¿QUIÉN RESPONDE POR ALELÍ RONDÓN?

Alexandra Reverón
Columnista Prens

Después de unos años en el extranjero, de tanto andar y andar y por último, aceptar la vida de inmigrante, siempre nos visita la nostalgia. Llega sin mayores avisos; un domingo en el almuerzo, con la mesa llena junto a los amigos; o una vista maravillosa o cuando se logra alguna meta importante. Se dice para adentro: -Si mi mamá me viera estaría orgullosa- o -El sushi que aprendí a hacer le encantaría a mi abuela- o -El clima de allá es tan rico, nunca hace mucho calor ni mucho frío ¡Cuánto anhelo mi calor! ¡Mi cama! ¡Mi mamá!-.

Muy probablemente por esta razón decidieron sacar a Alelí Rondón de Venezuela. Los afectos llaman a la puerta después de cuatro años, en especial cuando la salida fue forzada. Sus hijos Freeman y Franyeli se fueron del país en un momento crítico; Venezuela no era el más óptimo ni para ellos ni para los más de 30 millones de personas y esa es la razón por la que hay más de 6 millones lejos de sus fronteras.

Si bien es cierto que 2022 no es 2016 (El peor año de la crisis) y que en la actualidad, la economía ha tenido cierto crecimiento, ello no implica necesariamente que las condiciones de vida sean las más óptimas. Menos para alguien que está entrando en la tercera edad y con una patología psiquiátrica, como es el caso de Alelí. Con una depresión a cuestas, tomar un bus para cruzar tres fronteras sola no es tarea fácil.

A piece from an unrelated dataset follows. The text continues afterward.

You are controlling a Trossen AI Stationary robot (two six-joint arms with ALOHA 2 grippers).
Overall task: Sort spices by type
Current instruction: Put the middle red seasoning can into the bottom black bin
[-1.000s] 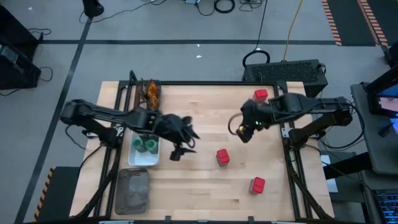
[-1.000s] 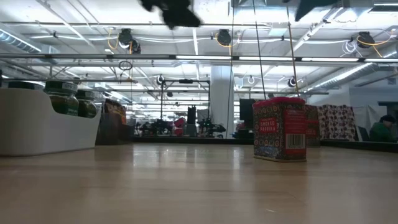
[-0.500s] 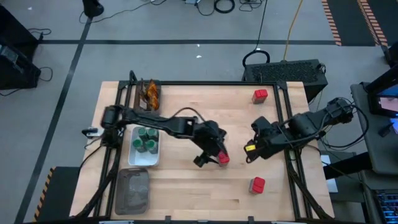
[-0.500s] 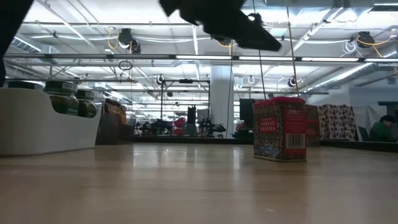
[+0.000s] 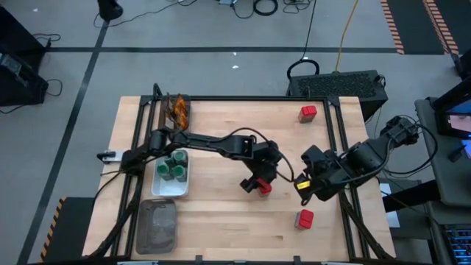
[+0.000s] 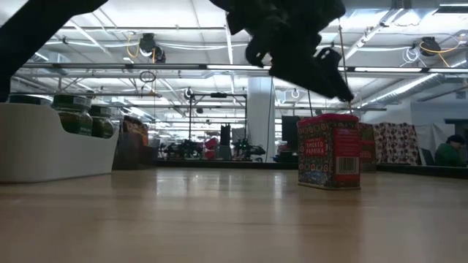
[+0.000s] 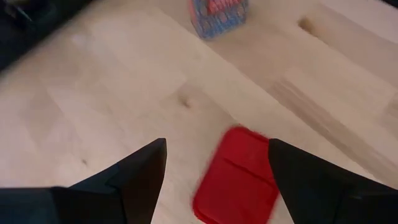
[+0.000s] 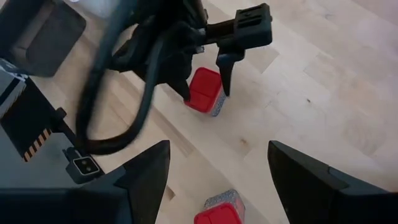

Los miedos acechan ¡Cuánto peligro hay en estos lugares! San Antonio-Cúcuta está al margen de la guerrilla colombiana, los paracos, los militares venezolanos y la organización criminal “El tren de Aragua”. Luego está la frontera de Colombia-Ecuador (Ipiales-Tulcán) que es menos peligrosa y después Ecuador-Perú (Huaquillas-Tumbes) que es famosa por su alto nivel de peligrosidad. Aquí cualquier ser humano es indefenso y las dinámicas de poder son distintas a las de la frontera colombo-venezolana.

En este contexto, hemos perdido a Alelí Rondón. No sabemos nada de ella. Quedó atrapada en Quito y desde hace un mes no hay indicios de su paradero ¿Quién responde por ella? o, dicho de otro modo ¿De quién es la responsabilidad; acusamos al Estado venezolano por no garantizar las condiciones de tener una vida digna, a los hijos de intentar darle otra vejez, a la agencia de viajes por no cuidarla, a todos estos países (Venezuela, Colombia, Ecuador y Perú) de descuidar la seguridad de sus gobiernos, a su depresión? ¿Quién responde por Alelí Rondón?